One doesn’t always connect California and literature, but these maps (like this one, the Raymond Chandler Map of Los Angeles, by Paul Rogers) should help you see the diverse literary heritage of both San Francisco and Los Angeles:
A white teen in Texas gave people a sense of how his affluent friends are using social media, and the tech world couldn’t get enough of it:
Instagram hasn’t been flooded with the older generation yet (not everyone has an Instagram) meaning it’s “hip” and “cool” to the younger crowd. However, it is popular enough that if you have a smartphone it’s almost unheard of for you not to have Instagram, if not to take pictures, but to at least tag people in photos.
And then a social media researcher responds to holding up this one teen’s opinion and ignoring all the problems with his limited perspective:
His coverage of Twitter should raise a big red flag to anyone who has spent an iota of time paying attention to the news. Over the last six months, we’ve seen a phenomenal uptick in serious US-based activism by many youth in light of what took place in Ferguson. It’s hard to ignore Twitter’s role in this phenomenon, with hashtags like #blacklivesmatter and #IfTheyGunnedMeDown not only flowing from Twitter onto other social media platforms, but also getting serious coverage from major media. Andrew’s statement that “a lot of us simply do not understand the point of Twitter” should raise eyebrows, but it’s the rest of his description of Twitter that should serve as a stark reminder of Andrew’s position within the social media landscape.

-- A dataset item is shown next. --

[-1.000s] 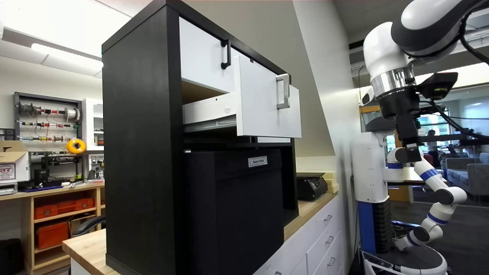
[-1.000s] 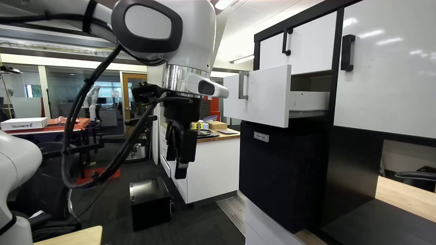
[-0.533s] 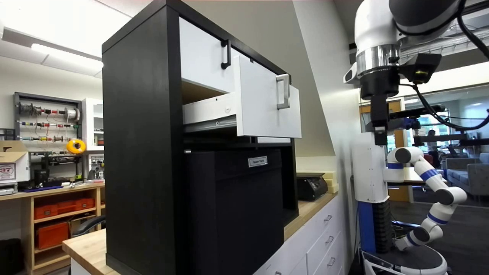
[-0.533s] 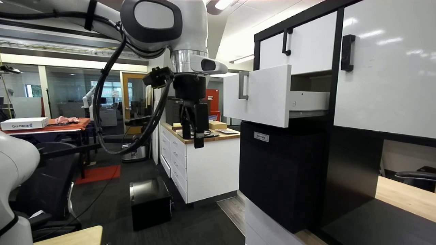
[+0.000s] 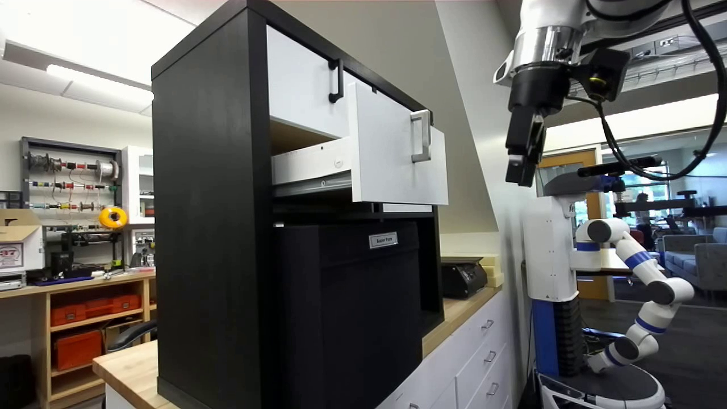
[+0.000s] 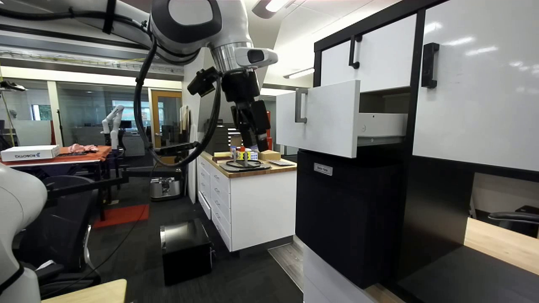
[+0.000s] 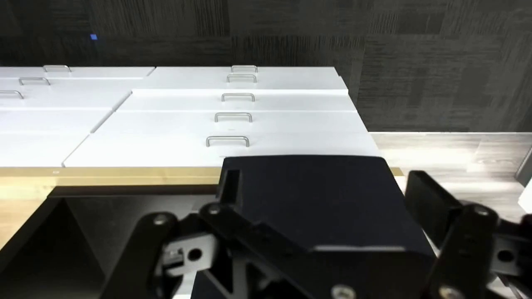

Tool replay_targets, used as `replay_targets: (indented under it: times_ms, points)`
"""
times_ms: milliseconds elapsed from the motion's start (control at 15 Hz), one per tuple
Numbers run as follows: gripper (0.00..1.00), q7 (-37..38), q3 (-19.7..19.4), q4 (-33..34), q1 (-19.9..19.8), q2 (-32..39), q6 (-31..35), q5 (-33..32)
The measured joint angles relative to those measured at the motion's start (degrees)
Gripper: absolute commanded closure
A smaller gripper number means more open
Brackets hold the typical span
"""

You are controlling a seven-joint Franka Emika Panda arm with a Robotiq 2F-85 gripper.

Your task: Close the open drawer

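A workroom with dark carpet and a pale wall surrounds a tall black cabinet. The drawer juts from the cabinet's upper part in both exterior views, below a closed-looking white front and above a big black door with a small label. A metal runner shows under the pale drawer side — it bears the drawer this far forward and should let it slide home under a steady push.

The gripper hangs in the air before the cabinet, tilted so that its tips lean toward it, and apart from the drawer in both exterior views. In the wrist view its 2 fingers are spread wide, with nothing pinched between them; the drawer cannot be made out there.

I take this as the approach, the closing itself not yet begun. The tilt probably serves to bring the tips against the drawer's front. A push calls for no grasp, so bringing the 2 fingers together may give firmer contact — and pressing near the middle should limit skewing. The grey bar handle stands proud and could catch a spread finger.
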Motion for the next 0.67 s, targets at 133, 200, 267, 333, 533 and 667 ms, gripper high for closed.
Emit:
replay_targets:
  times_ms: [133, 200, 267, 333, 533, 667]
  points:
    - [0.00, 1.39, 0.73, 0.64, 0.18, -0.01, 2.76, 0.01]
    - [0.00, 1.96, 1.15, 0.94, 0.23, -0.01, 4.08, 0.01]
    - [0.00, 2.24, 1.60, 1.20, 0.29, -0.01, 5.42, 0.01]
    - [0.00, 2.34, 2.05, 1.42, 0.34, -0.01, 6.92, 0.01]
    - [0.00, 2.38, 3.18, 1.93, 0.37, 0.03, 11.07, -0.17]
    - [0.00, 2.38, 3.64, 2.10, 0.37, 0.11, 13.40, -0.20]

Let me put this bluntly: teens’ use of social media is significantly shaped by race and class, geography and cultural background. Let me repeat that for emphasis.
When autocorrect goes wrong:
And then there was Naomi Campbell, who sent a tweet to 300,000 followers congratulating “Malaria” (that is, Malala) on winning the Nobel Peace Prize. (Ms. Campbell works with a number of public health charities, so it wasn’t inconceivable that she had written the word “malaria” many times before.)
Autocorrect originated with word processing programs of the 1980s, in which the language used was checked against a dictionary to make sure the spelling was correct. (According to a 2012 study in Britain, two-thirds of adults would not be able to spell “necessary” and one-third “definitely” without the help of the feature.) Back then the point was simple: to make typing faster and more accurate. To help you, you know, not look like an idiot.
Artist Tania Bruguera, who was detained by Cuban authorities recently, is demanding to know what the Cuban government is planning to do now that ties have been re-established with the US:
I’ve heard many times in Cuba that this isn’t the right time to criticize, to use a metaphor or to create a piece of art. Often, I censored myself as an artist as a result of these words that magically place the blame on a doubt or opinion. Today, I know that the right time for an artist is ALWAYS, but most of all when ways of evaluating society and humanity are suspended. The “right time” can’t be a government directive, because the result would be propaganda, not art. The artist would be in the service of the government, not society.
There was so much buzz this week about the ridiculous Ship Your Enemies Glitter site. First, people were thrilled with the idea of hate mailing glitter, then the “evil genius” behind the site realized that he can probably never fulfill the requests himself, so he’s offering to sell it to an interested party.
Required Reading is published every Sunday morning ET, and is comprised of a short list of art-related links to long-form articles, videos, blog posts, or photo essays worth a second look.